EXERCISE REQUIREMENTS: Repeat the listing in full. Nothing may be added or left out.

DATA:
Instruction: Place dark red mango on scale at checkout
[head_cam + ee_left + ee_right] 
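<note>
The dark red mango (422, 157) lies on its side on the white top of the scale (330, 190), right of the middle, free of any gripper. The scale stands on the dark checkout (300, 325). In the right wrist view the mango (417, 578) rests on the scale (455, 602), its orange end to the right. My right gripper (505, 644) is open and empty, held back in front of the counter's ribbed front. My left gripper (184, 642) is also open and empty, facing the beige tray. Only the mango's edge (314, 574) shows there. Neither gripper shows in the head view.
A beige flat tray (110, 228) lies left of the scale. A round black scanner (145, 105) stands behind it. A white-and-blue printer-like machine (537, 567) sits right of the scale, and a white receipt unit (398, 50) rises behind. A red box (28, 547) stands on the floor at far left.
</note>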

TASK ANSWER:
Instruction: Place dark red mango on scale at checkout
[head_cam + ee_left + ee_right] 
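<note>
The dark red mango (422, 157) lies on its side on the white top of the scale (330, 190), right of the middle, free of any gripper. The scale stands on the dark checkout (300, 325). In the right wrist view the mango (417, 578) rests on the scale (455, 602), its orange end to the right. My right gripper (505, 644) is open and empty, held back in front of the counter's ribbed front. My left gripper (184, 642) is also open and empty, facing the beige tray. Only the mango's edge (314, 574) shows there. Neither gripper shows in the head view.
A beige flat tray (110, 228) lies left of the scale. A round black scanner (145, 105) stands behind it. A white-and-blue printer-like machine (537, 567) sits right of the scale, and a white receipt unit (398, 50) rises behind. A red box (28, 547) stands on the floor at far left.
</note>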

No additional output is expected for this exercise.